_About this task_: With the images removed, return every line below exactly as it reads.

_Provided material_:
■ ■ ■

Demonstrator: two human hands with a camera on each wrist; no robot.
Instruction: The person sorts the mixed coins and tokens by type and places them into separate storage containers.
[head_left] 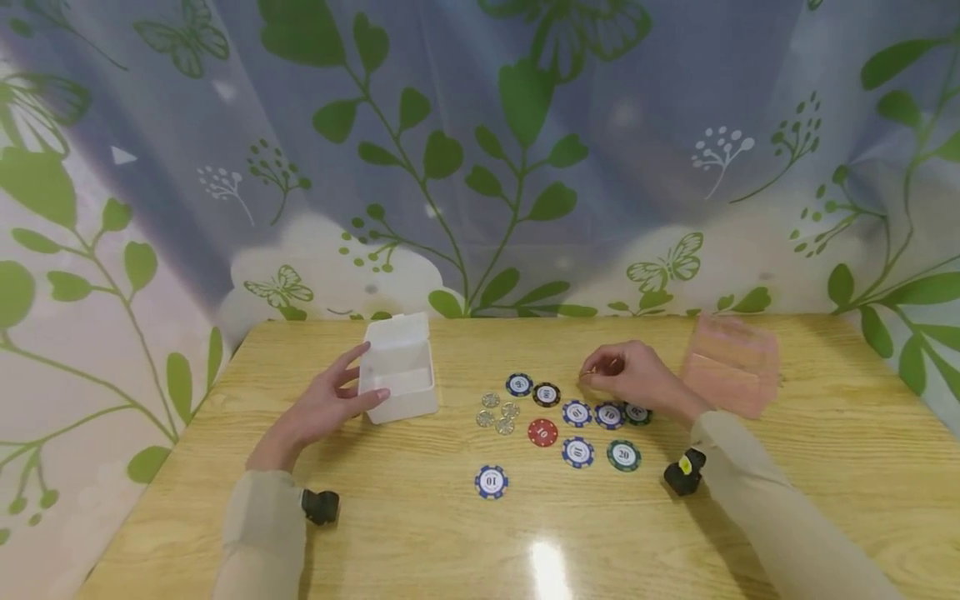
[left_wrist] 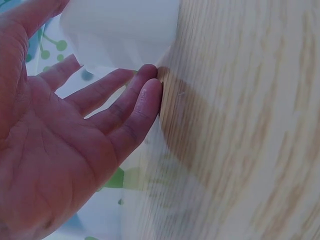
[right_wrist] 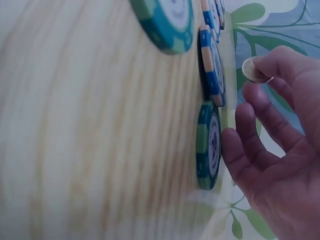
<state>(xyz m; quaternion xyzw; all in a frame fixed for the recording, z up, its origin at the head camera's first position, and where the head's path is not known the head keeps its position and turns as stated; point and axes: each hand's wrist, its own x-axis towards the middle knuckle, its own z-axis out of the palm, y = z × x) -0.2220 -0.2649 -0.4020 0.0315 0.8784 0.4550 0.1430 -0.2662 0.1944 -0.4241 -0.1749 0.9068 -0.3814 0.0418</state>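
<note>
On the left side of the wooden table stands an open white plastic box (head_left: 405,407), its lid tilted back. My left hand (head_left: 322,407) holds it, thumb over the front edge and fingers along the left side. In the left wrist view the fingertips (left_wrist: 150,75) are right at the box's lower edge. My right hand (head_left: 633,379) pinches a small shiny coin (right_wrist: 254,71) between thumb and index finger, just above the poker chips. Its other fingers hang loosely beside a green chip (right_wrist: 209,145). Several similar coins (head_left: 491,400) lie grouped between the box and the chips.
Several poker chips lie flat mid-table: a red chip (head_left: 542,432), a black chip (head_left: 547,394), a green chip (head_left: 624,455) and blue ones. One blue chip (head_left: 491,482) lies nearer me. An open pink translucent box (head_left: 723,383) stands at right. A patterned curtain (head_left: 480,167) hangs behind.
</note>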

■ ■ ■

_Finished task_:
Demonstrator: two human hands with a camera on each wrist; no robot.
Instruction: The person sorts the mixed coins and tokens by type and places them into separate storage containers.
[head_left] 
[left_wrist] 
[right_wrist] 
<state>(xyz m; quaternion xyzw; all in a frame fixed for the recording, z up, its origin at the head camera's first position, and where the head's path is not known the head keeps its position and turns as stated; point and axes: each hand's wrist, its own x-axis towards the middle knuckle, its own z-axis out of the palm, y = z × x) -0.2220 -0.2649 -0.4020 0.0315 0.8784 0.4550 0.1430 -0.2662 0.1944 -0.4241 -0.1749 0.9068 -0.3814 0.0418</state>
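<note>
On the left side of the wooden table stands an open white plastic box (head_left: 405,407), its lid tilted back. My left hand (head_left: 322,407) holds it, thumb over the front edge and fingers along the left side. In the left wrist view the fingertips (left_wrist: 150,75) are right at the box's lower edge. My right hand (head_left: 633,379) pinches a small shiny coin (right_wrist: 254,71) between thumb and index finger, just above the poker chips. Its other fingers hang loosely beside a green chip (right_wrist: 209,145). Several similar coins (head_left: 491,400) lie grouped between the box and the chips.
Several poker chips lie flat mid-table: a red chip (head_left: 542,432), a black chip (head_left: 547,394), a green chip (head_left: 624,455) and blue ones. One blue chip (head_left: 491,482) lies nearer me. An open pink translucent box (head_left: 723,383) stands at right. A patterned curtain (head_left: 480,167) hangs behind.
</note>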

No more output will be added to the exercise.